Die Renzi-Regierung versucht, die lahmende Wirtschaft durch staatliche Aufgabenmilliarden anzuschieben, doch das verfängt kaum, erhöht aber die Schieflage der öffentlichen Finanzen immer weiter. Zugleich sind auch die Bankbilanzen angeschlagen. Beim jüngsten Stresstest der EZB hatten Italiens Banken am schlechtesten abgeschnitten. Geldinstitute wie Monte ­Paschi und Carige müssen noch immer große Kapitallöcher stopfen. Wegen der Rezession der vergangenen Jahre und der Firmenpleiten ist die Summe der faulen Kredite weiter gestiegen. Laut Bankenvereinigung ABI beliefen sich die notleidenden Kredite im Mai auf 193,7 Mrd. Euro, 25,1 Mrd. ­Euro mehr als im Vergleichsmonat 2014. Notleidende Kredite machen 10,1 % aller von Italiens Geldhäusern gewährten Kredite aus.

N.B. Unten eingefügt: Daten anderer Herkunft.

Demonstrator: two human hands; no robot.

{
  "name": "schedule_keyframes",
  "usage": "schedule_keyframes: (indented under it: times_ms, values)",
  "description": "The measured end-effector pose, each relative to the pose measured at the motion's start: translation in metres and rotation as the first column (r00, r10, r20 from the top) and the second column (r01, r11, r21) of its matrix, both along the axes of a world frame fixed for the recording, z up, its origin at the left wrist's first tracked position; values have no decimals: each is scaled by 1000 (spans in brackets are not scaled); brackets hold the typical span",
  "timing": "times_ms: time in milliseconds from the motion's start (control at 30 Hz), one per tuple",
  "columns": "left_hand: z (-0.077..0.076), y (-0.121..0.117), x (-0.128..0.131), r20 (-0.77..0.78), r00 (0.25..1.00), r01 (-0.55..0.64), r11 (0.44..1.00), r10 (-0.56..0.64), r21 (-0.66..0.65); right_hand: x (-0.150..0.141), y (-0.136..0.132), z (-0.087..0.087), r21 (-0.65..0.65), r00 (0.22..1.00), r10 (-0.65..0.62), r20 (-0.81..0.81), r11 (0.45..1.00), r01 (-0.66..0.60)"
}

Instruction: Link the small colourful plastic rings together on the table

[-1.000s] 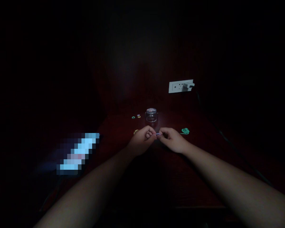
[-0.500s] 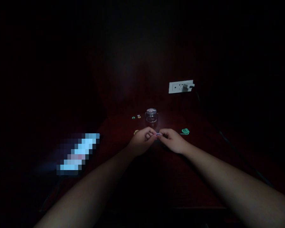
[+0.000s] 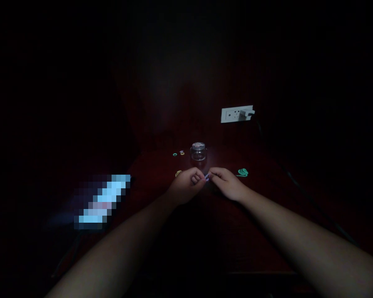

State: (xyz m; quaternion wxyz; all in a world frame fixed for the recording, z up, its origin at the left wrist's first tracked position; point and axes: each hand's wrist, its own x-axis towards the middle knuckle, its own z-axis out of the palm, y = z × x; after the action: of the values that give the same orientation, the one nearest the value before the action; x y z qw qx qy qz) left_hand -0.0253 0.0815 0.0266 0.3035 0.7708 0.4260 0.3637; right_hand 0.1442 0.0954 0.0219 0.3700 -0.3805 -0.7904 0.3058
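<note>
In the head view my left hand (image 3: 188, 184) and my right hand (image 3: 225, 182) meet over the middle of the dark red table. Between their pinched fingertips is a thin purple band (image 3: 207, 177), looking like a hair tie; the fingers partly cover it. Just behind my left hand lies a yellow bundle of bands (image 3: 178, 173), half hidden by it. To the right of my right hand rests a green bundle of bands (image 3: 243, 172). A clear lidded jar (image 3: 198, 152) stands upright beyond both hands.
Left of the jar lie a green ring (image 3: 175, 154), a yellow ring (image 3: 182, 153) and a small purple piece. A lit, pixelated screen (image 3: 107, 198) is at the left. A white wall socket (image 3: 231, 114) holds a plug, and a dark cable (image 3: 313, 205) runs down the right.
The purple band has turned between my fingertips and now slants more steeply. Both hands stay in nearly the same place, still pinching it.
</note>
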Motion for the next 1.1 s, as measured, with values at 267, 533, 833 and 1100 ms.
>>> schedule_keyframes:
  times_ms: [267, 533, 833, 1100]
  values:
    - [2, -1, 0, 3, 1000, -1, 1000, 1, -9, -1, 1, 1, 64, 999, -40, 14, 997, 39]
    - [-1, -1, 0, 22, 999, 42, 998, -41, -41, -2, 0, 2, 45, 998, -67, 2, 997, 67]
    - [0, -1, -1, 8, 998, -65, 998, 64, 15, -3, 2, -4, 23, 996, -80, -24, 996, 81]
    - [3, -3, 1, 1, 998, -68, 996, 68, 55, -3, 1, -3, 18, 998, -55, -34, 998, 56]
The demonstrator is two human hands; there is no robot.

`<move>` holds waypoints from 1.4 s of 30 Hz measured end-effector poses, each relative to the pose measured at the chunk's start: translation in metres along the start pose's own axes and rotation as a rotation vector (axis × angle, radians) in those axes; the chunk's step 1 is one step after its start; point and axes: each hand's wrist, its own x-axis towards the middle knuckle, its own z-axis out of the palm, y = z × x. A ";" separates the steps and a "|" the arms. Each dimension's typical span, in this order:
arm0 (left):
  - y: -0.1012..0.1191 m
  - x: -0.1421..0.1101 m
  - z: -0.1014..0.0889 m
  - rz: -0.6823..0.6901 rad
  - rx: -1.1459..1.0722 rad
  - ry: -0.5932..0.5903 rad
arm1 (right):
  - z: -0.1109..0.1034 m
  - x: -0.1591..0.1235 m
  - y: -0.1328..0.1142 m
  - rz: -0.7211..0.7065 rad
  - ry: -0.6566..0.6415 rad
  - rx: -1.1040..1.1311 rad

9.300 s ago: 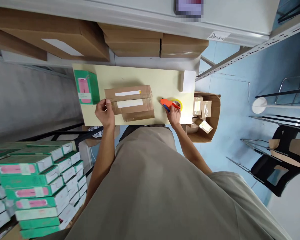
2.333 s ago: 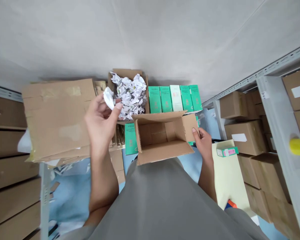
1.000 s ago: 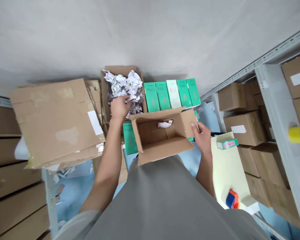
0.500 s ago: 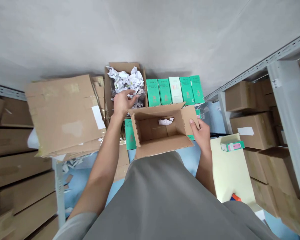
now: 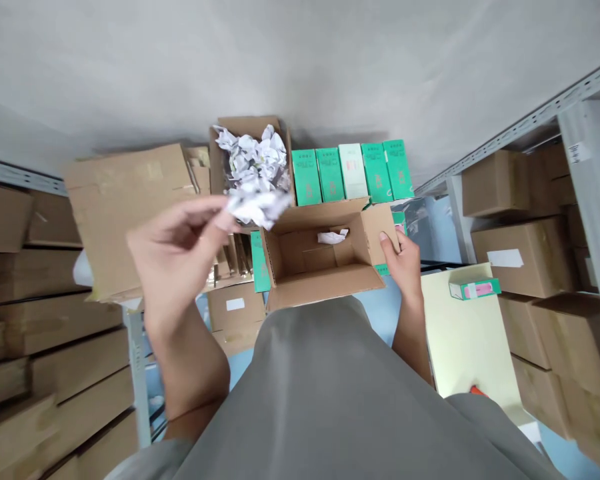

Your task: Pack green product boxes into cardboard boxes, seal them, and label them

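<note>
My left hand (image 5: 180, 247) pinches a crumpled piece of white paper (image 5: 260, 207), a little blurred, between thumb and fingers. It is held up left of an open cardboard box (image 5: 325, 283) in front of me. My right hand (image 5: 401, 263) grips the right end flap of that box, thumb on the inner face. One small crumpled paper piece (image 5: 333, 237) lies inside on the bottom. Behind the held paper stands another carton (image 5: 250, 125), filled with crumpled white paper (image 5: 257, 160).
Several green boxes (image 5: 306, 177) and a white one (image 5: 353, 172) stand in a row against the wall. Flattened cardboard (image 5: 125, 220) is stacked at left. A pale table (image 5: 465, 340) at right bears a green-and-pink box (image 5: 475, 289). Shelves of cartons (image 5: 525, 257) flank both sides.
My left hand has come out of the paper-filled carton and moved left and towards me, now with a crumpled paper in it. My right hand stays on the box flap.
</note>
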 end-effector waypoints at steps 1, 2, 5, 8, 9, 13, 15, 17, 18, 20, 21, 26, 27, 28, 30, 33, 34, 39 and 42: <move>0.012 -0.009 0.001 0.044 0.032 -0.124 | 0.000 0.000 -0.001 -0.007 -0.004 0.002; 0.020 -0.017 0.004 0.082 0.100 -0.229 | -0.001 0.001 -0.003 -0.013 -0.009 0.003; 0.020 -0.031 0.015 0.153 0.324 -0.404 | -0.002 0.003 -0.004 -0.025 -0.019 -0.010; 0.006 -0.037 0.021 0.152 0.440 -0.459 | -0.003 0.004 -0.003 -0.020 -0.029 -0.024; 0.003 -0.037 0.021 0.147 0.450 -0.464 | -0.003 0.004 -0.002 -0.016 -0.032 -0.023; -0.008 -0.032 0.012 0.051 0.415 -0.294 | -0.004 0.005 0.002 -0.008 -0.041 -0.021; -0.023 -0.020 0.008 -0.037 0.377 -0.122 | -0.005 0.005 0.003 -0.005 -0.046 -0.032; -0.048 -0.003 0.004 -0.123 0.345 0.014 | -0.005 0.004 0.003 0.001 -0.033 -0.049; -0.064 0.007 0.004 -0.162 0.339 0.047 | -0.005 0.003 0.002 0.002 -0.023 -0.057; -0.096 0.028 0.006 -0.252 0.348 0.020 | -0.004 0.002 0.000 0.005 -0.009 -0.071; -0.111 0.038 0.008 -0.295 0.376 -0.028 | -0.004 0.001 -0.002 0.008 -0.007 -0.076; -0.160 0.070 0.038 -0.331 0.563 -0.274 | -0.002 -0.003 -0.016 0.024 0.022 -0.085; -0.166 0.074 0.046 -0.338 0.579 -0.292 | -0.001 -0.004 -0.018 0.023 0.028 -0.089; -0.171 0.078 0.055 -0.350 0.585 -0.306 | -0.001 -0.004 -0.020 0.022 0.031 -0.093; -0.180 0.083 0.070 -0.375 0.582 -0.321 | 0.000 -0.005 -0.022 0.024 0.036 -0.106; -0.187 0.088 0.084 -0.400 0.565 -0.313 | 0.001 -0.007 -0.024 0.037 0.051 -0.115; -0.187 0.088 0.085 -0.404 0.555 -0.302 | 0.001 -0.008 -0.024 0.043 0.058 -0.115; -0.167 0.083 0.066 -0.430 0.410 -0.179 | 0.002 -0.008 -0.024 0.069 0.071 -0.115; -0.128 0.073 0.042 -0.356 0.229 -0.004 | 0.002 -0.008 -0.023 0.064 0.063 -0.110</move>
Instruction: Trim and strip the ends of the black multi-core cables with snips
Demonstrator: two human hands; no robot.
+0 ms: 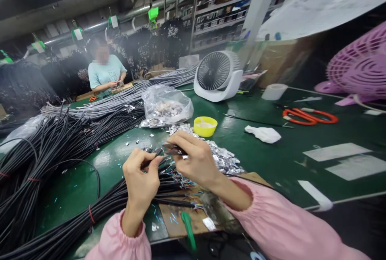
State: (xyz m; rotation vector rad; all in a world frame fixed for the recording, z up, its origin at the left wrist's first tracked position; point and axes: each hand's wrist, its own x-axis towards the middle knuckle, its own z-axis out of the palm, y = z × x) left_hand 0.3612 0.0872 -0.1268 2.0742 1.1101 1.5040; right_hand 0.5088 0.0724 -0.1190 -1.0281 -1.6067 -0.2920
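Observation:
My left hand [141,173] is closed, with thumb and fingers pinching a black cable [157,152] near its end. Close beside it, my right hand [196,157] grips a small dark tool [175,149] with a flat metallic part; its exact kind is unclear. The tool's tip is near the cable end, but whether they touch cannot be made out. Below both hands lies a bundle of black cables [120,199] whose stripped ends show thin coloured wires [181,180]. A heap of crumpled silver foil pieces [224,157] lies just behind my right hand.
The green table [289,151] carries black cable bundles [54,159], grey cables [120,101], a clear bag [167,105], a yellow tub [205,127], a white fan [217,76], orange-handled scissors [310,116] and a pink fan [362,61]. A person [107,73] sits across, hands at work.

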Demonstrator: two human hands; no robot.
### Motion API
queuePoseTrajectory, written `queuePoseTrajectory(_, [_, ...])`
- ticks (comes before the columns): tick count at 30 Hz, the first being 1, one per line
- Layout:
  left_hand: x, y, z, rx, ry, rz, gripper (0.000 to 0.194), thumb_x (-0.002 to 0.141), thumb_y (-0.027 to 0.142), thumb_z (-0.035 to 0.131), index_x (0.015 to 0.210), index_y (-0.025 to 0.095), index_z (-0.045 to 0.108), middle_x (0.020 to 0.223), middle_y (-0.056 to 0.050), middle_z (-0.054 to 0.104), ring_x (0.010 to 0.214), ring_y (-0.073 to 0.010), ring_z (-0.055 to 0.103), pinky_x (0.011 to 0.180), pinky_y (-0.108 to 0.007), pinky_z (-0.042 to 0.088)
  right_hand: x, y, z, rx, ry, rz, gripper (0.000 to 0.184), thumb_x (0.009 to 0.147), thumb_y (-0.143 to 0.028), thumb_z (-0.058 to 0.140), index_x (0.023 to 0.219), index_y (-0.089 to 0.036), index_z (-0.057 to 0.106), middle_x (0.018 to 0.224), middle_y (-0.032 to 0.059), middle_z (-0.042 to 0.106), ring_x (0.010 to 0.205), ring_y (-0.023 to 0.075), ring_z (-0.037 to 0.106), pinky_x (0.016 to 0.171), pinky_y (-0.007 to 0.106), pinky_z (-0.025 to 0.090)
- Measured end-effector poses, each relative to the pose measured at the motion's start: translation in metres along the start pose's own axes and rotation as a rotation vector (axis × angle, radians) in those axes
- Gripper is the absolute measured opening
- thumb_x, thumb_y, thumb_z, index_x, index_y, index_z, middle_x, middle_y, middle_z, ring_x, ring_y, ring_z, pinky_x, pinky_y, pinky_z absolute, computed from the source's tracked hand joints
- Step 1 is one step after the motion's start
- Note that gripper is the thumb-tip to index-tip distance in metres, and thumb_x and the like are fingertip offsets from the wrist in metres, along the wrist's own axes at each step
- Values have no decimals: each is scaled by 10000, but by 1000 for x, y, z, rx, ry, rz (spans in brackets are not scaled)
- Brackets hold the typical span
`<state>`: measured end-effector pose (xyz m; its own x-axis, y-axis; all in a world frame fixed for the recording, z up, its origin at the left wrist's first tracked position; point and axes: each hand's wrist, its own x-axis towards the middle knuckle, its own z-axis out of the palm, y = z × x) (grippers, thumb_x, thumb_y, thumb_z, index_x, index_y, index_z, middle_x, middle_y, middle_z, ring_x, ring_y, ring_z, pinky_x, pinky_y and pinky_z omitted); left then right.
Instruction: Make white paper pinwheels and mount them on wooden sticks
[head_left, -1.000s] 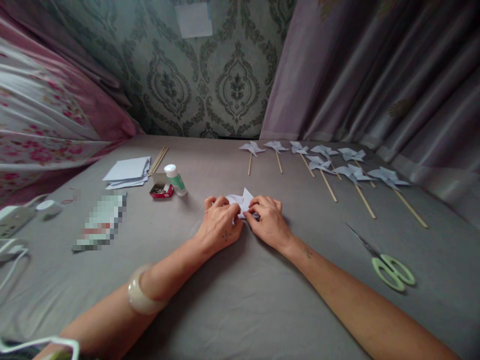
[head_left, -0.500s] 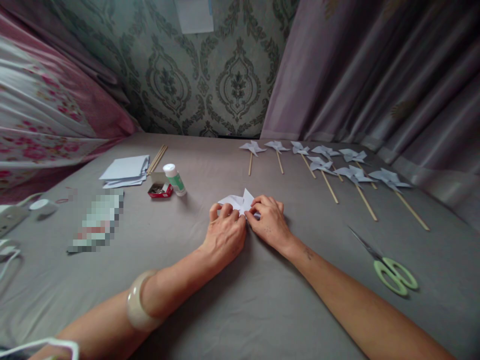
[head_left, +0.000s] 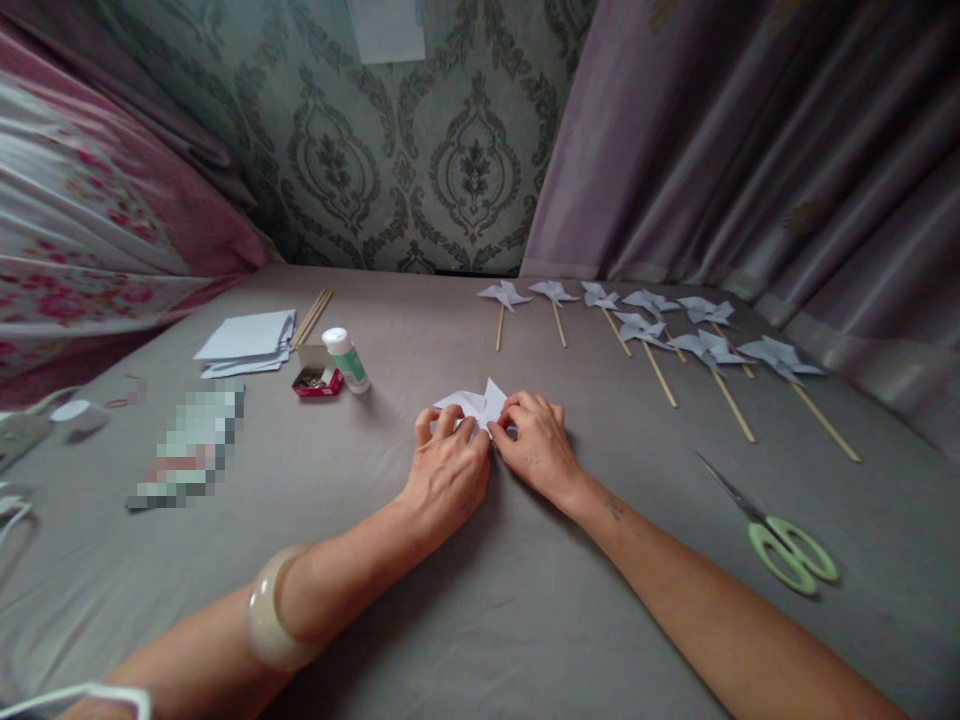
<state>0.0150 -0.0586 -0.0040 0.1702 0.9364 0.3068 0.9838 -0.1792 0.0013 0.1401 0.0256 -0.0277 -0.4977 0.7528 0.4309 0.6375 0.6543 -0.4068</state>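
A white folded paper pinwheel head lies on the grey cloth in the middle. My left hand presses on its near left part with curled fingers. My right hand pinches the paper at its centre with fingertips together. Both hands touch each other over the paper, and most of it is hidden under them. A pale bangle is on my left forearm.
Several finished paper pinwheels on wooden sticks lie at the back right. Green-handled scissors lie at the right. At the back left are white paper sheets, spare sticks, a small red box and a white bottle.
My left hand has slid back a little, uncovering more of the paper's left point. My right hand keeps its pinch in place.
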Motion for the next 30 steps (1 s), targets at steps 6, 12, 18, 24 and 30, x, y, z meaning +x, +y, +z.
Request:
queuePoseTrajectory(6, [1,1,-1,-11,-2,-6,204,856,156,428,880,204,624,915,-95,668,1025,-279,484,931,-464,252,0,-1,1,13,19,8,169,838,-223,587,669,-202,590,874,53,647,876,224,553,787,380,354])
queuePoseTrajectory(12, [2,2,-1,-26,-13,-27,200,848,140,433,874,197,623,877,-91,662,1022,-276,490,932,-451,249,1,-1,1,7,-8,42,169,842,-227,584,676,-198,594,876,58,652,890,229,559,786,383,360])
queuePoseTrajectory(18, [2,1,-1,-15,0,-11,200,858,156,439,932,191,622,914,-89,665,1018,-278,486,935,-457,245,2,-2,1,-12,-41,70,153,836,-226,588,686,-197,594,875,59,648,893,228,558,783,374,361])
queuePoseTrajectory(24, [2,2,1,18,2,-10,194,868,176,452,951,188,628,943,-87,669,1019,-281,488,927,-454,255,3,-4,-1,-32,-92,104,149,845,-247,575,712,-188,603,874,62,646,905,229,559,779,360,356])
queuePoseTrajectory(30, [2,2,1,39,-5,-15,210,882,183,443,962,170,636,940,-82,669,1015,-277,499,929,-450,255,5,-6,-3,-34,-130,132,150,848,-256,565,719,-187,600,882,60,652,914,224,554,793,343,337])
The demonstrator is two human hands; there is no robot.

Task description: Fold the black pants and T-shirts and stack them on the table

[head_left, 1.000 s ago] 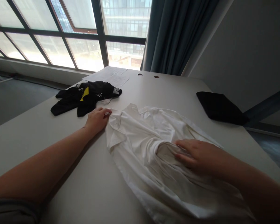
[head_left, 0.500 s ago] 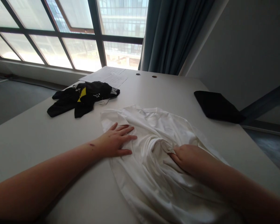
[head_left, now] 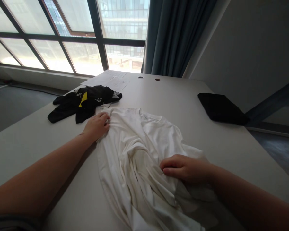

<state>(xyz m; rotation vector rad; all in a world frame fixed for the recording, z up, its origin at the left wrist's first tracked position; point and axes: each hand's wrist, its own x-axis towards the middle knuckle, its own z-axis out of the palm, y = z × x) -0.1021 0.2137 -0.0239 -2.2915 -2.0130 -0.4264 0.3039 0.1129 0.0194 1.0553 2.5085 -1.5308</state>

Renzis Ruf als Reformzauberer ist inzwischen verflogen. Er kommt mit seinen Projekten politisch kaum mehr durch und sieht höhere Schulden offensichtlich als das kleinere Übel an. Insofern ist die Rhetorik über die vermeintliche „Austerität“, die man von Deutschland derzeit aufgezwungen bekomme, eine groteske Verdrehung der Wirklichkeit. „Jetzt reicht es!“, donnerte Italiens Premier Wolfgang Schäuble entgegen, als der von Griechenland endlich verläss­liche Reformzusagen und Haushaltsdisziplin verlangte.

Matteo Renzi fiel Deutschland damit in der entscheidenden ­Verhandlungsnacht sogar offen in den Rücken. Er entlarvte damit vor allem seine eigene Angst – davor, dass Italien ein ähnliches Schicksal droht wie Griechenland. Die Angst ist leider berechtigt.